Robert Pierce: “We had a fireplace, and I burnt up all the wood we had. … There’s just — this is sad. This is a sad state of affairs. I wish it were better, but, you know, somebody’s got to do some planning after all this is over and make sure there’s an alternative source of energy.”

Texas Republican Governor Greg Abbott took to Fox News Tuesday to blame renewable energy sources for his state’s blackouts, saying the Green New Deal would be “deadly” for the U.S. His comments contradicted Texas’s own energy department, which said the outages were due to “frozen instruments at natural gas, coal and even nuclear facilities.”

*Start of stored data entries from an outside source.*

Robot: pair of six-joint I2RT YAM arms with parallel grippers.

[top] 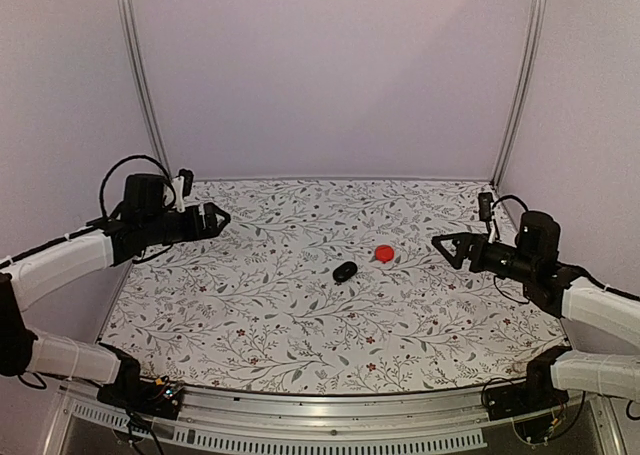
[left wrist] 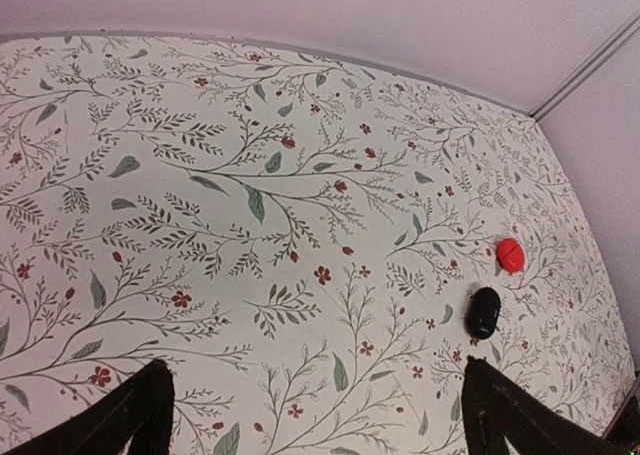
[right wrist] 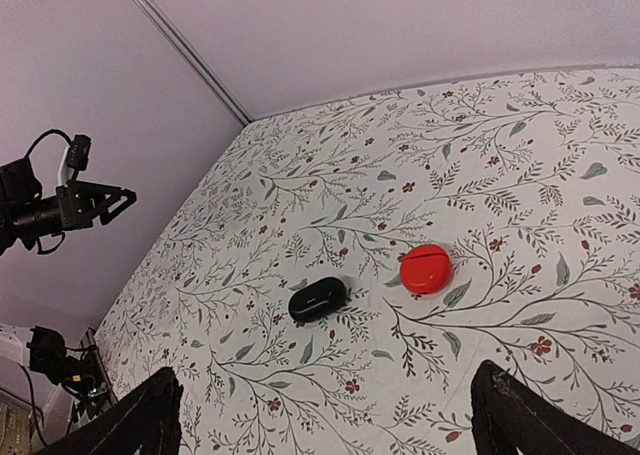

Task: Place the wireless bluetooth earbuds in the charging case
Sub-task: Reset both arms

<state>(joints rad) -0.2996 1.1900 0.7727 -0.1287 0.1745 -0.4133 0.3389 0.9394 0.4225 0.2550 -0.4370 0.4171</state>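
My left gripper [top: 215, 218] hangs wide, well left of the glossy black oval charging case [top: 345, 272]. A flat red round disc [top: 384, 254] lies just right of it, my right gripper [top: 450, 245] wide beyond. No earbuds visible; that slick case may skid when pinched.

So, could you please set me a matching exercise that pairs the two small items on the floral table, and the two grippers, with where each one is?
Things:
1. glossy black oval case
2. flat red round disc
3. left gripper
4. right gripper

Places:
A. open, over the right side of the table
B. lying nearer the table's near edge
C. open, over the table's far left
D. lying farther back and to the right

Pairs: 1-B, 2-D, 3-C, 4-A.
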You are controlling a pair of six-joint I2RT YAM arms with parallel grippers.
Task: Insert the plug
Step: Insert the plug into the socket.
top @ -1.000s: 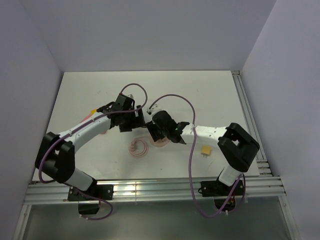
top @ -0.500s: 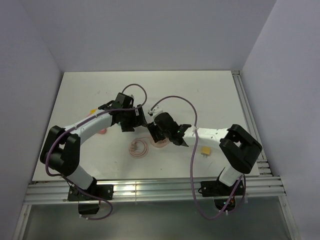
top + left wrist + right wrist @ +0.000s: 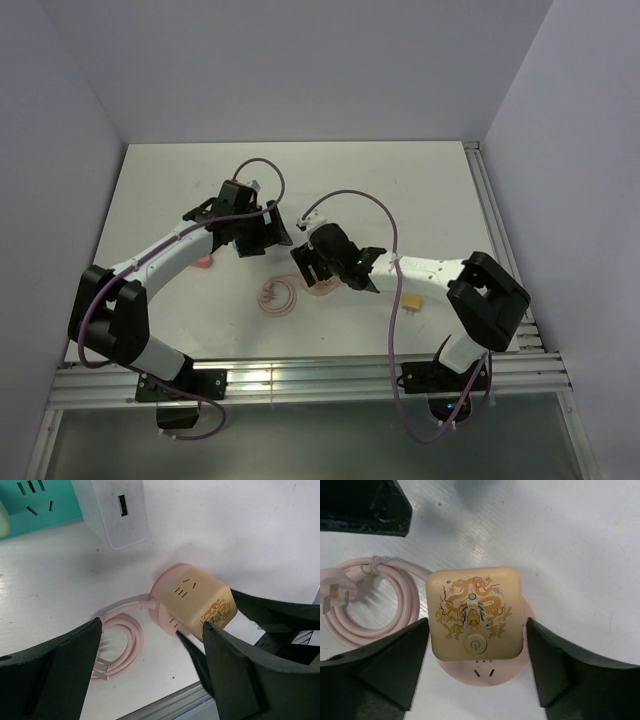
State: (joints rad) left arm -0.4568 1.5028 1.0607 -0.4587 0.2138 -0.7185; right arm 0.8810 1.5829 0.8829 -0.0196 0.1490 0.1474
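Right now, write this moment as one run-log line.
left gripper: open, empty | right gripper: open, straddling cube socket | plug: not inserted

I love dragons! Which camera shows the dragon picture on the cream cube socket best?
The right wrist view: the cream plastic cube socket faces it, its golden dragon whole. The left wrist view shows side slots and a dragon sliver. The top view shows only a pinkish speck.

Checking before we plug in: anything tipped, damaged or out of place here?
Nothing looks damaged or spilled. The cube socket sits square and upright, its cord coiled and tied. Only a small yellow plug lies alone, beside the right arm.
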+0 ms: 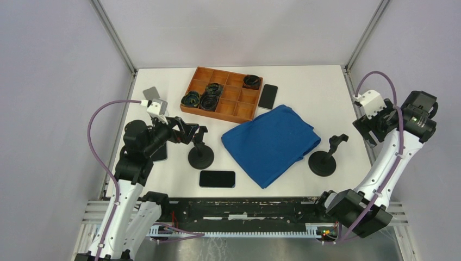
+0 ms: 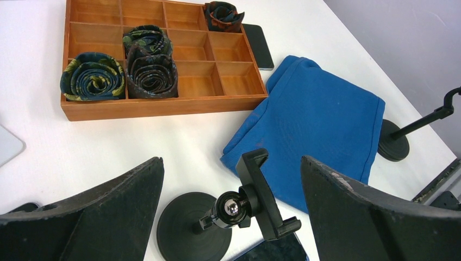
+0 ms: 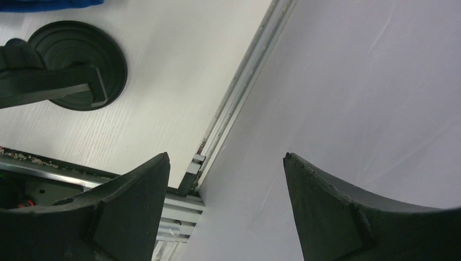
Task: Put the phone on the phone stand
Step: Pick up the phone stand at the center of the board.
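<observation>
A black phone (image 1: pixel 217 178) lies flat near the table's front edge; its top corner shows in the left wrist view (image 2: pixel 277 251). Just behind it stands a black phone stand (image 1: pixel 200 155) with a round base and an empty clamp (image 2: pixel 265 190). My left gripper (image 1: pixel 197 132) (image 2: pixel 232 160) hovers open right above and behind this stand, whose clamp shows between the fingers without touching them. A second phone stand (image 1: pixel 324 160) (image 3: pixel 79 65) stands to the right of the cloth. My right gripper (image 1: pixel 369 130) (image 3: pixel 226 155) is raised at the table's right edge, open and empty.
A blue folded cloth (image 1: pixel 272 142) lies mid-table. At the back is a wooden tray (image 1: pixel 239 109) holding rolled ties, with another dark phone (image 1: pixel 267 96) beside it. A dark phone (image 1: pixel 160 153) lies under my left arm and a grey device (image 1: pixel 151 92) at the back left. Walls enclose both sides.
</observation>
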Tool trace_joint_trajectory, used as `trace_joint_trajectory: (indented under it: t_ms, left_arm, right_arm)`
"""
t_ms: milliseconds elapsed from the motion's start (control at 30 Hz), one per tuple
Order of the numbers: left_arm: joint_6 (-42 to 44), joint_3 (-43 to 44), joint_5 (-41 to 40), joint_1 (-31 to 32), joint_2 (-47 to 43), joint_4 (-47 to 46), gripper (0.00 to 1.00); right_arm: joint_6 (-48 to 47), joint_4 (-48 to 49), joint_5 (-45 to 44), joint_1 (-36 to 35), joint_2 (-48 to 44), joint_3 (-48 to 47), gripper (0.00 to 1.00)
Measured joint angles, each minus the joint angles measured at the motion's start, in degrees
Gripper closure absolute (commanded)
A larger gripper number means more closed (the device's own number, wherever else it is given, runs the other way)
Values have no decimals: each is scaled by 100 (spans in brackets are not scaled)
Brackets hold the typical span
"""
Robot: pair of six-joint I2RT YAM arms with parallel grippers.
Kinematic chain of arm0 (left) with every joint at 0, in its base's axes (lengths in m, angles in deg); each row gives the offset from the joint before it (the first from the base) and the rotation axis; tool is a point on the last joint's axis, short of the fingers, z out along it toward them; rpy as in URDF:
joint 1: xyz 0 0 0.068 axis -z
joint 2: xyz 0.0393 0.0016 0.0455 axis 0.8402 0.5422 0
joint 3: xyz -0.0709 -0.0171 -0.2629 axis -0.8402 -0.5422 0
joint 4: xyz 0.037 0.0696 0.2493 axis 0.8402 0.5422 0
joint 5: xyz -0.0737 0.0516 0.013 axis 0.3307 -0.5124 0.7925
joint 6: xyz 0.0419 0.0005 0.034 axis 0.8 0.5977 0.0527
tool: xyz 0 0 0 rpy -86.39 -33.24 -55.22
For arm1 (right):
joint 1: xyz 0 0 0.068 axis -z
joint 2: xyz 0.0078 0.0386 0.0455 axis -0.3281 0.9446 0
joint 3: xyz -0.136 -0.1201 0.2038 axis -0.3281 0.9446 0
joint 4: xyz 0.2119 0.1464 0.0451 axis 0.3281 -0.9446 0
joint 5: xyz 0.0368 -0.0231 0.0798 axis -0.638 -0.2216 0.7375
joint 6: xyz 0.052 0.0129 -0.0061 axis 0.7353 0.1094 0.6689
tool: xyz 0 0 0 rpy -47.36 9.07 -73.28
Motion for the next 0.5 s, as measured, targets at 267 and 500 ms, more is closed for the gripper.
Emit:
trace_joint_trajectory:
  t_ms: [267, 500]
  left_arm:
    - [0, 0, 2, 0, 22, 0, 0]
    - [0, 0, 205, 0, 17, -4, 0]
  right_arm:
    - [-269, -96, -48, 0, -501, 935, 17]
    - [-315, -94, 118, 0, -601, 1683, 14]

Congressmember Alexandria Ocasio-Cortez tweeted, “The infrastructure failures in Texas are quite literally what happens when you don’t pursue a Green New Deal.” Texas set up its own power grid, ERCOT, in the 1930s to avoid federal regulation.

Prisoners in Texas, including 1,000 women at the Fort Worth federal medical prison, reported having no heat. In Matamoros, Mexico, which sits on the border with Brownsville, Texas, around 1,000 asylum seekers who were denied entry to the U.S. as part of Trump’s “Remain in Mexico” policy were forced to face the subfreezing temperatures inside low-grade tents. In North Carolina, a tornado killed at least three people.